Histoire de Motke le pauvre vieux pêcheur.

Motke Švejk était un pauvre vieux pêcheur de l’île de T’rnik. Ce n’était ni le meilleur pêcheur, ni le pire. Il n’était pas le plus vieux, ni même le plus pauvre. Le vieux Houmdada était plus habile avec ses filets et ses nasses, le vieux Henoch était plus démuni qu'un hareng saur et Ardashir, l'ancètre, le ramasseur d’huitres, l’anachorète de la côte, avait vu naître tous les autres habitants de T'rnik. Demandez à un enfant de vous dessiner un pauvre vieux pêcheur, à tous les coups il vous dessinera Motke. Motke était le pauvre vieux pêcheur parfait. Il aurait pu faire la couverture du National Geographic si un de leurs photographes était passé par-là. Motke était un archétype comme on en voit en illustration dans les encyclopédies. Motke c’était la pauvreté, la vieillesse, la malédiction du ciel, les calamités maritimes de soixante mers et cinq océans, abattues sur un seul homme. Motke était le pauvre-vieux-pêcheur étalon pour toutes les histoires de pauvres vieux pêcheurs, passées, présentes et à venir. Il y a comme cela des choses étranges sur cette terre et si vous avez le temps de lire cette histoire, vous découvrirez des choses plus étranges encore. Par exemple, l’histoire de Motke et de la carangue. (Carangue : Poisson de la famille des Carangidae, ordre des Perciformes, percomorphes).

Ce matin-là, Motke se leva plus tôt que d’habitude. Peut-être parce qu’il avait mal dormi ? Peut-être parce que les cormorans se disputaient un poisson sur la grève ? Peut-être qu’en ce temps-là, les pauvres vieux pêcheurs étaient parfois réveillés par de mystérieux messages venus de la mer ? Peut-être que Motke avait perçu dans son sommeil un signe prometteur dans le ressac ou peut-être le vent du large avait-il porté jusqu’à ses narines le parfum du frai d’un ban de thons ? Toujours est-il que le pauvre vieux Motke se leva avant l’aurore. Il étira son douloureux squelette, sortit dans l’obscurité pour pisser comme chaque jour sur le figuier obstiné qui glissait ses racines loin sous le mur de sa cabane, puis il se versa un demi-seau d’eau de pluie sur la tête.
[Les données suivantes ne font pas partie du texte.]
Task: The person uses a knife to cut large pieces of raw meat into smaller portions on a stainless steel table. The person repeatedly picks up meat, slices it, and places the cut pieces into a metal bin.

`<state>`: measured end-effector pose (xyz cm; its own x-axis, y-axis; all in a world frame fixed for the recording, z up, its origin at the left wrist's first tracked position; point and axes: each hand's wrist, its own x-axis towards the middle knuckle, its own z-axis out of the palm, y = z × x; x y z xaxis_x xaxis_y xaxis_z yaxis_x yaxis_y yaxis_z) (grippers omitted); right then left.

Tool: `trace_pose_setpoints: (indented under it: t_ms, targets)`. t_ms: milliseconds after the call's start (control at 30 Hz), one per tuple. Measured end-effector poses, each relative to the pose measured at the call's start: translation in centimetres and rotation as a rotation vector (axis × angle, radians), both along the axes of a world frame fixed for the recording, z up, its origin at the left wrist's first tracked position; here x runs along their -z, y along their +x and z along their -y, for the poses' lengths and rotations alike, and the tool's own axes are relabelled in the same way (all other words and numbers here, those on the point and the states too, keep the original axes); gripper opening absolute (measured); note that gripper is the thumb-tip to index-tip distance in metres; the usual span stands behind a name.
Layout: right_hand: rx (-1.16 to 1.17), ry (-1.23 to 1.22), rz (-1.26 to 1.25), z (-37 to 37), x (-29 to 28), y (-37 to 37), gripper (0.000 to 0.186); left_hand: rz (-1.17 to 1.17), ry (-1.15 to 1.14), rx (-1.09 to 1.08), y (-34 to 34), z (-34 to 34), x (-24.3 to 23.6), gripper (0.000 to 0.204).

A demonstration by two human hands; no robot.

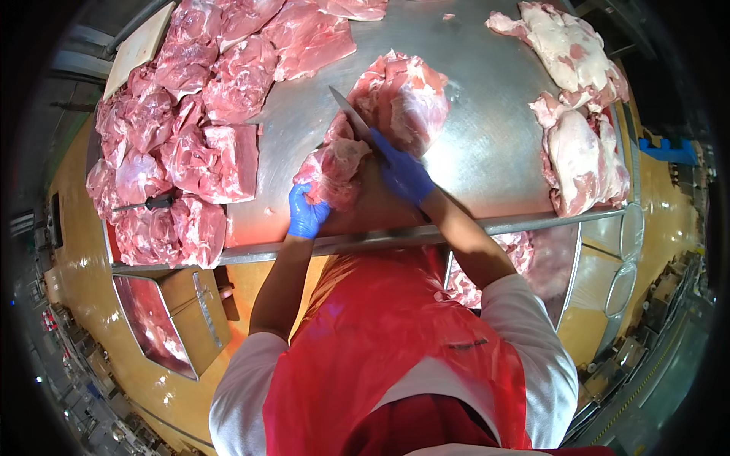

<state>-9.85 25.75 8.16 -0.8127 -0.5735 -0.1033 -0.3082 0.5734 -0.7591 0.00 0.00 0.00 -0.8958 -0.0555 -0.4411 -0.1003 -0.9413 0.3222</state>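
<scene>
Gripped at the near-left edge by a blue-gloved left hand (308,213): a small raw meat cut (334,169) on the metal surface (487,121), left of the middle and toward the near side. Partly closed around the flesh, with fingers tucked partly out of sight. Wrapped tightly around the handle of a long knife (350,112): the blue-gloved right hand (407,175), blade toward the far left, between the small cut and a larger raw meat cut (414,106). Hard to tell from this angle: any join between the two cuts beneath the blade.

Likely soft, limp and wet, with fair weight for its bulk. Apt to sag, fold or slide on slick metal. Best taken by the thick muscle at the near-left end, fingers deep under the mass and well clear of the edge. Hardly fragile, but probably quick to tear at a thin flap. Heaped at left, more raw cuts (209,80), with a dark-handled tool (160,201) across the nearer ones. Laid at right, pale, fat-covered pieces (582,156).
</scene>
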Motion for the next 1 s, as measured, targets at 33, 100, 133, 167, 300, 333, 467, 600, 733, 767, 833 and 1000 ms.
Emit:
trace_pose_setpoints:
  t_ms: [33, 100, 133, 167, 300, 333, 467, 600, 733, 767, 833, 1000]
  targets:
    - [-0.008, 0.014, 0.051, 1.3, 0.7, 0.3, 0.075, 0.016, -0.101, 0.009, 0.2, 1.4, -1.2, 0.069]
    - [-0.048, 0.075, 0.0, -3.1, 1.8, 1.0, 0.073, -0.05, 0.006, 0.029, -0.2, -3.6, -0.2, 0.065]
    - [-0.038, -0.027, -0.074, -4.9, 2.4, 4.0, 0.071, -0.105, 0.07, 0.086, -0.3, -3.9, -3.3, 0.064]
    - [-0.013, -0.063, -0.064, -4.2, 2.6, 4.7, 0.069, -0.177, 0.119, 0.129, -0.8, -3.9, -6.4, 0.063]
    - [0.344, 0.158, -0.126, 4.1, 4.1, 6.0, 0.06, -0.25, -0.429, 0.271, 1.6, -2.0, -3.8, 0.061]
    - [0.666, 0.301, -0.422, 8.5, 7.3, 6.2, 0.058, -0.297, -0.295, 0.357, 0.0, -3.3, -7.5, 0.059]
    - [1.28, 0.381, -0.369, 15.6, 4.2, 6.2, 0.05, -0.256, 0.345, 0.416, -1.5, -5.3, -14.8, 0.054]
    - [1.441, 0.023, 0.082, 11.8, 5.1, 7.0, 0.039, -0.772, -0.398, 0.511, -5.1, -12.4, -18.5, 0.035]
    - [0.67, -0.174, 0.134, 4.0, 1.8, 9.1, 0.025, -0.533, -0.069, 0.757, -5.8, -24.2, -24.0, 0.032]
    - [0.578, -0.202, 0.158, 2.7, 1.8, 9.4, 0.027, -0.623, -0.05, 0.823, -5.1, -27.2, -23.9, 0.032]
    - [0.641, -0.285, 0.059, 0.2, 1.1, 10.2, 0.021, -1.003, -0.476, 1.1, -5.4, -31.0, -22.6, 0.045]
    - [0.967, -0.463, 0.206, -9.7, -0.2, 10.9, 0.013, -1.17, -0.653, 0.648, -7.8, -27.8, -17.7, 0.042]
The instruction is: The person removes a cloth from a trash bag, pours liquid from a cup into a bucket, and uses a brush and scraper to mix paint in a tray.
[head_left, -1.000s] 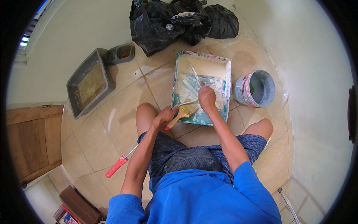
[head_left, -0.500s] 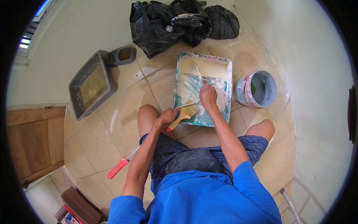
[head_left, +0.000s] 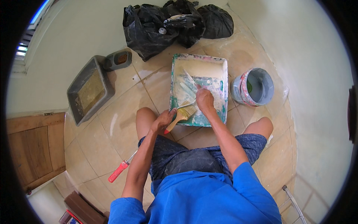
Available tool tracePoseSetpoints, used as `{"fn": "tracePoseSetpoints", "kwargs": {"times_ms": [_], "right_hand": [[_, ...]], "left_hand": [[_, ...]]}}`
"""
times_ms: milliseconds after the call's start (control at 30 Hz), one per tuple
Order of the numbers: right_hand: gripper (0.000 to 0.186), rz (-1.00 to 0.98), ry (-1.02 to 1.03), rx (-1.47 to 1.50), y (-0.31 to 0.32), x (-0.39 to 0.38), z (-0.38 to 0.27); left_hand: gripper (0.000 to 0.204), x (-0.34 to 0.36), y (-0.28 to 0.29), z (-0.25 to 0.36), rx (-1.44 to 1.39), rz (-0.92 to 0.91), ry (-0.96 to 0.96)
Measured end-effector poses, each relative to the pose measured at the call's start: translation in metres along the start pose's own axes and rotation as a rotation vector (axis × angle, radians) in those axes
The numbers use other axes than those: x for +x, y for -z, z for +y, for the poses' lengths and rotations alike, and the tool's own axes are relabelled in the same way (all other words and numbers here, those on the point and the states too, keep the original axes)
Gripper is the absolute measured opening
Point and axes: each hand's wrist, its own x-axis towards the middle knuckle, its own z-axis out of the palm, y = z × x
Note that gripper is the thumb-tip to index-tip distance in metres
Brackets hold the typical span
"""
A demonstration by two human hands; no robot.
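On the floor before me, a paint-smeared tray (head_left: pixel 225 95) holds cream paint in its far end. My left hand (head_left: pixel 163 120) grips the metal shaft of what looks like a paint roller; its red handle (head_left: pixel 118 171) sticks out past my left forearm. The shaft bends over the tray's near part towards a pale roller part (head_left: pixel 187 89). My right hand (head_left: pixel 204 100), closed over the tray, holds a thin whitish flat tool (head_left: pixel 189 76) pointing away from me. A wide paintbrush (head_left: pixel 182 117) with a red-tipped wooden handle lies over the tray's near left edge, beside my left fingers.
Right of the tray stands a paint-stained bucket (head_left: pixel 242 89). Black plastic bags (head_left: pixel 149 33) lie against the far wall. At the left are a grey litter tray (head_left: pixel 110 84) and a pet bowl (head_left: pixel 112 61). A wooden door (head_left: pixel 37 147) is at far left, a metal frame (head_left: pixel 294 203) lower right.
The thin tool's far end has swung left over the tray, and my right hand has come slightly nearer to me. My left hand keeps its hold. The whole view has shifted a little.
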Motion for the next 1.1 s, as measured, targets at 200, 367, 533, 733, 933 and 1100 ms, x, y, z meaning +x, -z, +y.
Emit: {"fn": "tracePoseSetpoints", "kwargs": {"times_ms": [200, 367, 533, 733, 933, 1100], "right_hand": [[0.03, 0.117, -0.135, 0.019, 0.039, -0.017, 0.035], [0.028, 0.269, -0.236, 0.007, 0.038, -0.025, 0.054], [0.028, 0.376, -0.023, 0.073, 0.022, -0.026, 0.052], [0.027, 0.283, -0.247, -0.048, 0.031, -0.026, 0.061], [0.029, 0.318, -0.179, 0.097, 0.038, -0.026, 0.049], [0.03, 0.236, -0.129, 0.038, 0.027, -0.029, 0.05]], "left_hand": [[0.065, 0.002, -0.004, -0.005, -0.061, 0.05, 0.029], [0.067, -0.005, 0.002, 0.011, -0.065, -0.014, 0.07], [0.067, 0.005, -0.001, -0.005, -0.016, 0.021, 0.046], [0.067, -0.012, 0.005, 0.024, 0.02, 0.019, 0.093], [0.066, -0.005, 0.0, 0.009, -0.064, 0.013, 0.063], [0.068, 0.005, -0.003, -0.009, 0.011, 0.048, -0.043]]}}
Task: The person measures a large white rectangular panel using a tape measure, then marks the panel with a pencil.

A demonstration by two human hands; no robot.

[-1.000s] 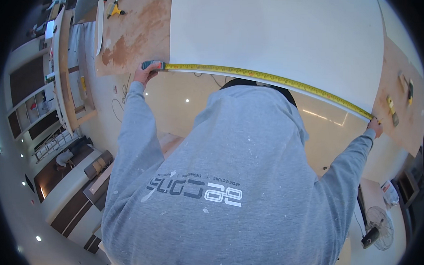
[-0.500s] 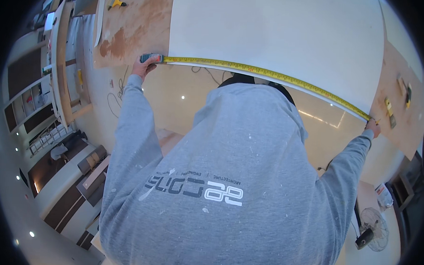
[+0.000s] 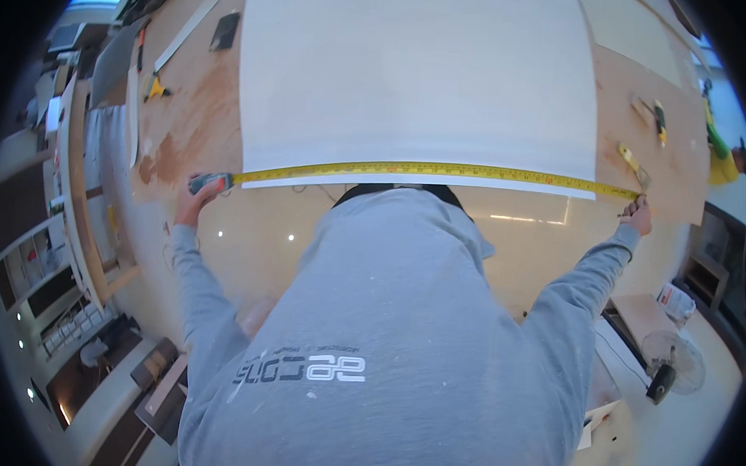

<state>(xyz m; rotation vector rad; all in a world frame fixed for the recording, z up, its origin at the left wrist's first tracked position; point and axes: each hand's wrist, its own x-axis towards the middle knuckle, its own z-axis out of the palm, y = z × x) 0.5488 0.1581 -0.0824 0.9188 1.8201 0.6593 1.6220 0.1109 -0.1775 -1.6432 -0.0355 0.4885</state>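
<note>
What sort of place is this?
Probably a workshop or a room being fitted out. Signs: a yellow tape measure stretched across a large white sheet, the brown-stained work surface beneath, and a yellow-and-black hand tool lying to the right.

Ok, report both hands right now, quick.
Left hand: closed, holding the tape measure case.
Right hand: closed, holding the far end of the yellow tape blade.

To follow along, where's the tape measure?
In the head view, the tape measure runs along the near edge of the white sheet, from left hand to right hand.
</note>
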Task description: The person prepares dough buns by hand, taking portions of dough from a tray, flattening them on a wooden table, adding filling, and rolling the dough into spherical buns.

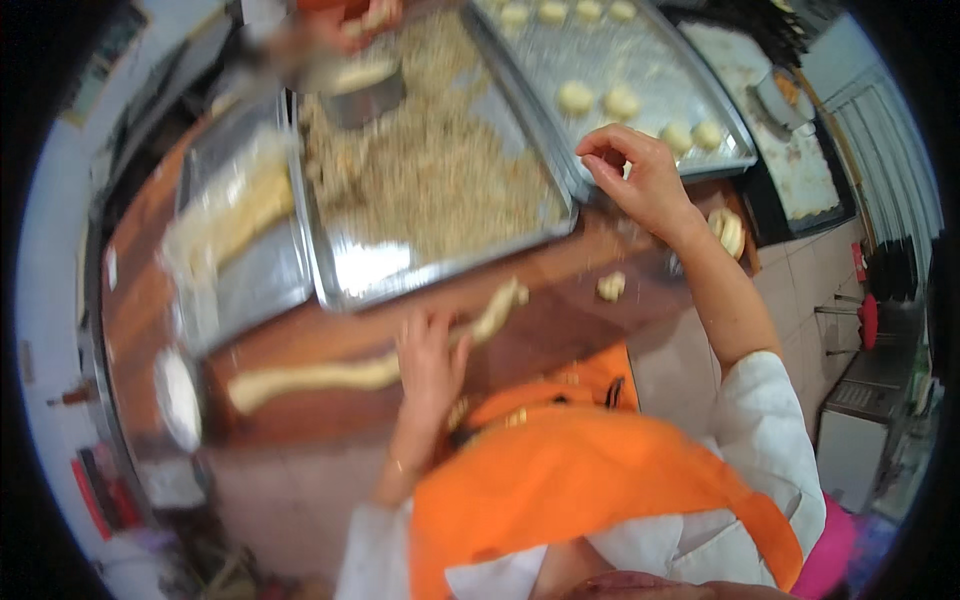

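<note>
My left hand (430, 358) lies with its fingers extended on or just beside a long, uneven rope of pale dough (310, 376) on the wooden table (140, 320). My right hand (630, 175) is raised at the near edge of a metal tray (735, 150) of round dough pieces (622, 102), its thumb and fingers curled together; what is in them, if anything, is hidden. A small dough lump (611, 287) sits on the table below it. A stack of pale rings (727, 232) is at the table's right edge.
A large tray of crumbly filling (430, 180) holds a round metal container (365, 100). A tray with a plastic-wrapped yellow slab (230, 235) is at left, a white bowl (180, 398) at lower left. Another person's blurred hand (375, 20) is at the top; a red stool (868, 322) stands right.
</note>
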Available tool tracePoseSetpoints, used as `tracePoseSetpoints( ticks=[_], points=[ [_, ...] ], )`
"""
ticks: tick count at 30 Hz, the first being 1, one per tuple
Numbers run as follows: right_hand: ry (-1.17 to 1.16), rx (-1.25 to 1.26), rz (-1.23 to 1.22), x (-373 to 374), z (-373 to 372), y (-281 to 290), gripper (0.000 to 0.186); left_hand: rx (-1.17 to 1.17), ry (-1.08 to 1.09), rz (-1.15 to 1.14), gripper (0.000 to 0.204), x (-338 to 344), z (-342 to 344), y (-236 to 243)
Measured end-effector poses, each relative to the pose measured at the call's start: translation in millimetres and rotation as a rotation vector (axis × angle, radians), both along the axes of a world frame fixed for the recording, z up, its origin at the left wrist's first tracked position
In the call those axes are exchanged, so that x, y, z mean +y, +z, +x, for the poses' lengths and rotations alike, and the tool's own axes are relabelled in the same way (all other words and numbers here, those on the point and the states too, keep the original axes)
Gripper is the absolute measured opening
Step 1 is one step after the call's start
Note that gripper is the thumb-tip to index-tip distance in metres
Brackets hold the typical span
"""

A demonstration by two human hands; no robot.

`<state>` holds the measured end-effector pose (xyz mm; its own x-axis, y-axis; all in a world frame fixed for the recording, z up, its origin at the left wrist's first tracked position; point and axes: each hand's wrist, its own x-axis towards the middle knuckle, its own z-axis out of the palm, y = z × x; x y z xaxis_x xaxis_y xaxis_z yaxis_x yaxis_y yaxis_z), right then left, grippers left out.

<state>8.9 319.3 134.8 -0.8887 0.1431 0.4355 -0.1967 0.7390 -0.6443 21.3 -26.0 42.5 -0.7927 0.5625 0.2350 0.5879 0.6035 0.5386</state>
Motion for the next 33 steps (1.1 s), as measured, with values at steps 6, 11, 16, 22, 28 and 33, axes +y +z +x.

Motke sentit dans l’air les frémissements du jour qui prenait possession du ciel. Comme tous les pêcheurs avant de prendre la mer, Motke examina la houle, son rythme et sa couleur. Ce jour-là, elle était paresseuse et violette. Une mer pour évêque. Mais à T’rnik, il n’y avait pas d’évêque et d’une façon générale, dans ces parages on voyait peu d’ecclésiastiques, d'imams ou de rabbins, s’aventurer sur les flots. Motke poussa un long soupir en nouant les bretelles de son pantalon de pêche en toile cirée rapiécée. Il se demanda si, dans toute cette inhumaine étendue d’eau, il restait encore un poisson. Et comment le trouver ? Depuis cinq jours, il n’en avait pas vu un seul. Pas l’ombre d’un. Même pas un merlan, même pas un serran, même pas un con de cord ou un bébé anchois. Il enfourna dans sa besace un quignon de pain à la farine d’algues et son dernier morceau de poisson séché. Il enfonça sa casquette sur son crâne boucané et comme tous les matins, mais un peu plus tôt que les autres matins, ce qui a peut-être son importance, il descendit de la colline vers la mer ingrate. Quelques minutes plus tard, il atteignit L’Espérance, amarrée au môle du large dans sa darse.